Numa tarde vêm o chaveiro, os bombeiros e a polícia. Arrombam a porta do apartamento. E somos todos lançados para dentro de uma paisagem muito semelhante à nossa, mas que era dela. As histórias de sua vida me alcançam aos farrapos. Aos 82 anos de idade, ela vivia só. Tinha sido médica, com consultório no centro de São Paulo. Era uma mulher independente, que veio do interior para vencer na cidade grande, quando as mulheres de sua geração apenas recolhiam os passos até a casa do marido. Viajou o mundo, falava várias línguas, expressas nos livros espalhados pela casa. Não sei de seus amores, ninguém ali sabe. De repente, ela se descobriu só. Não queria morrer, só não sabia como seguir vivendo.


A vizinha do lado percebeu que ela não mais saía de casa. Insistiu com o síndico, com o zelador, algo estava errado. Ela nem atendia mais a porta, e um cheiro novo impregnava o corredor. Mas a lei não escrita da cidade grande determina não perturbar a privacidade de ninguém. Cada um é uma ilha — ou um apartamento. Proprietário-indivíduo de seu número de metros quadrados aéreos no mundo. Os funcionários do condomínio devem avisar pelo interfone quando vão entregar uma correspondência que precisa ser assinada, porque, do contrário, muitos moradores sequer abrem a porta. Ninguém ousou perguntar se algo diferente estava acontecendo com ela.

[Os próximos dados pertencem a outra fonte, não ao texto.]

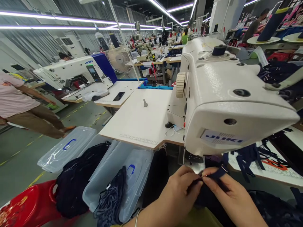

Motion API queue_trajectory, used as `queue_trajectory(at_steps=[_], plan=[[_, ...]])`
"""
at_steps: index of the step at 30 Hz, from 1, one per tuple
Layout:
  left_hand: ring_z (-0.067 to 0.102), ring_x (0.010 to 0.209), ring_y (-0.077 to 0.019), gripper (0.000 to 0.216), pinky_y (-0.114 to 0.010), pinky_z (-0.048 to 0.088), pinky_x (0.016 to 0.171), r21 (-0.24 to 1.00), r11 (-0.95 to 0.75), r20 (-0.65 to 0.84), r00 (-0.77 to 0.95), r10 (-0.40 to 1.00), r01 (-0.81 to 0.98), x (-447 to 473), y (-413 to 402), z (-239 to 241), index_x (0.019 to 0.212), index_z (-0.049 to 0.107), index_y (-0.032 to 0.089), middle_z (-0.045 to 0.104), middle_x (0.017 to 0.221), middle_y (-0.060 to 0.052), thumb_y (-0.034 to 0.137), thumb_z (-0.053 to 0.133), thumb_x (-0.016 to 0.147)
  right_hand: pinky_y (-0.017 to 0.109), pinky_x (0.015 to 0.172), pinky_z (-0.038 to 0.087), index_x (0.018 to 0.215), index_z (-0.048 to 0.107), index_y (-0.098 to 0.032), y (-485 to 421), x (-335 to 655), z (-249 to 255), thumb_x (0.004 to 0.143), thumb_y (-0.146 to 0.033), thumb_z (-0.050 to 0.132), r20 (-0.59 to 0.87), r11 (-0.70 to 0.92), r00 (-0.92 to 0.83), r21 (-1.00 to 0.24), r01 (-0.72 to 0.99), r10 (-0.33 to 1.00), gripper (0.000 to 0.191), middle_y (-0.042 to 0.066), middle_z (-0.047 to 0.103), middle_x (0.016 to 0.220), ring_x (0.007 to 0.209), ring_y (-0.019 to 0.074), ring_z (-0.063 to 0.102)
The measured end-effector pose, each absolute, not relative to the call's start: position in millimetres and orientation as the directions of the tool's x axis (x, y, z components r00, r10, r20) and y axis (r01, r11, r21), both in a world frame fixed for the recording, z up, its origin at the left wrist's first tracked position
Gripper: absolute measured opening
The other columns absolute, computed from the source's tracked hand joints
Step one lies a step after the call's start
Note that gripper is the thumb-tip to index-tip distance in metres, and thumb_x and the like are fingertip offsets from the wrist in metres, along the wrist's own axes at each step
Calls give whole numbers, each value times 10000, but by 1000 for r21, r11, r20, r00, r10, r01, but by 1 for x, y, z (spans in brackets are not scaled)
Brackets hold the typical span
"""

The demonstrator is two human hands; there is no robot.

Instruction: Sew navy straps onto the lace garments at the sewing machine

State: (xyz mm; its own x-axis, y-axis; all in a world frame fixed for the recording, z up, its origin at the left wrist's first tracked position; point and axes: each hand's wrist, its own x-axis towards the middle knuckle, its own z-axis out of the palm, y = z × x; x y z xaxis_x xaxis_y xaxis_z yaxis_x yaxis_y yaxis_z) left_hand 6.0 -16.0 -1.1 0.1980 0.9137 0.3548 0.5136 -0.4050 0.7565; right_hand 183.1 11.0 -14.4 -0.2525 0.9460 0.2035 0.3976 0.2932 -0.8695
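My left hand is closed, thumb and fingers pinched on a dark navy fabric strap. Opposite it, my right hand pinches the same navy strap, which loops over its fingers. A small shiny ring or slider shows on the strap near the right index finger. The fingertips of both hands nearly meet, just below the needle area of a white JUKI sewing machine. Part of the work between the fingers is hidden. More dark fabric hangs below my hands.
Left of the machine extends a white tabletop with a small grey metal piece. Clear plastic bins with navy straps and a red stool stand lower left. Navy straps and orange scissors lie right. A person stands far left.
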Motion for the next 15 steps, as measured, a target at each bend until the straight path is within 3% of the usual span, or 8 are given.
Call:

Naquela tarde, a conhecida de uma associação onde ela trabalhava como voluntária veio procurá-la, preocupada com seu sumiço. Ela então conseguiu se arrastar e sussurrar que não tinha forças para abrir a porta. Quando a porta caiu, e os fossos foram transpostos, descobriu-se que havia dois meses ela vivia no escuro, à luz de velas primeiro, nada depois. A energia elétrica tinha sido cortada por falta de pagamento. Ela já não podia andar. E há semanas quase não comia. A doutora estava morrendo de fome em meio a centenas de pessoas na cidade de milhões. Foi levada ao hospital, onde agora briga para viver.


Eliane Brum. Dois andares

abaixo do meu. In: A menina quebrada. Porto Alegre-RS: Arquipélago Editorial, 2013 (com adaptações).

 

Com relação aos aspectos linguísticos do texto, julgue o item.

 

A preposição “para” indica finalidade e poderia ser corretamente substituída pela expressão a fim de, sem alteração dos sentidos do texto.